Activity
Find the lines below holding the word "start" and copy each of them.

--- Data ---

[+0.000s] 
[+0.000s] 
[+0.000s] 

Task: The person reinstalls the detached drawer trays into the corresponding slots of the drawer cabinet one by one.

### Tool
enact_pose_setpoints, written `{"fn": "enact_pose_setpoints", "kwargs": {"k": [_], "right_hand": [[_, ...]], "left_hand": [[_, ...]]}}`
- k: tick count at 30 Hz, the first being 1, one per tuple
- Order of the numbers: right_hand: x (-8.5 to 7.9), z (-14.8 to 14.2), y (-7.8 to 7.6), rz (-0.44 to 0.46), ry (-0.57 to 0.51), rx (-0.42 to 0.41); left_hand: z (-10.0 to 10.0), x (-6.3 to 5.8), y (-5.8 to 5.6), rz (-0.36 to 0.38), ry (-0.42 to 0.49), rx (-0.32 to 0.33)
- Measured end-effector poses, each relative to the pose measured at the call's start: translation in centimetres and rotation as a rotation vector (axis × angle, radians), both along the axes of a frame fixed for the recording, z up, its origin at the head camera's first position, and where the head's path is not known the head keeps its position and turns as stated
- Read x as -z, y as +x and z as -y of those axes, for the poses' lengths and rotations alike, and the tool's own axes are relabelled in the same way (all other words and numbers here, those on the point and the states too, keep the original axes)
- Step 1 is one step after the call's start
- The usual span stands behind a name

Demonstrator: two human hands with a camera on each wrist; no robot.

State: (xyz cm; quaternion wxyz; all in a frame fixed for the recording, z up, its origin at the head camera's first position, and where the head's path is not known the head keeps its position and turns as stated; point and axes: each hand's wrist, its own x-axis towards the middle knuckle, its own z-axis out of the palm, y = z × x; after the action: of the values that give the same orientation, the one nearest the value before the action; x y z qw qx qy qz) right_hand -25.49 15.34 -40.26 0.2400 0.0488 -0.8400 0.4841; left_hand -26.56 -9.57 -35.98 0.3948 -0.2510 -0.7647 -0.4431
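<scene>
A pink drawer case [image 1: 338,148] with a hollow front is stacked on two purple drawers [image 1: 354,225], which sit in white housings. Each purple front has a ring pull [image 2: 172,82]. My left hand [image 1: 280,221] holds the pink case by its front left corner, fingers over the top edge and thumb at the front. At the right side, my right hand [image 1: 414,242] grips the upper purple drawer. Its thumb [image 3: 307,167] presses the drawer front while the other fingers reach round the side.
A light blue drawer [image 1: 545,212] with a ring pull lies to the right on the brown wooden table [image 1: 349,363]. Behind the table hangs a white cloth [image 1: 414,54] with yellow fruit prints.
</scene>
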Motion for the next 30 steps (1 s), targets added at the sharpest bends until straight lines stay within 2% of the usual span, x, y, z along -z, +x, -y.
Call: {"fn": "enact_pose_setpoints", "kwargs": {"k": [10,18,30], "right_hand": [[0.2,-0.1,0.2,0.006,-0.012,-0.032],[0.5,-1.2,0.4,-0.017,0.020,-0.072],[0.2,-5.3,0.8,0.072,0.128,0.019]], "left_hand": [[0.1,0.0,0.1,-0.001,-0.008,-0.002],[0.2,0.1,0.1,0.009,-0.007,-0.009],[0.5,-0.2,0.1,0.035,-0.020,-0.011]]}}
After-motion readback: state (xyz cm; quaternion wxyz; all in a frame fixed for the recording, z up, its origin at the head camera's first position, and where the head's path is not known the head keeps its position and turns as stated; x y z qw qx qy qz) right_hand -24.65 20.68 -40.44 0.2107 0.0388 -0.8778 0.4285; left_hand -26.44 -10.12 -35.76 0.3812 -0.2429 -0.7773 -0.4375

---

Answer section
- Measured end-effector poses, each relative to the pose measured at the call's start: translation in centimetres and rotation as a rotation vector (axis × angle, radians), both along the axes of a frame fixed for the recording, z up, its origin at the head camera's first position, and where the head's path is not known the head keeps its position and turns as stated
- Step 1 is one step after the call's start

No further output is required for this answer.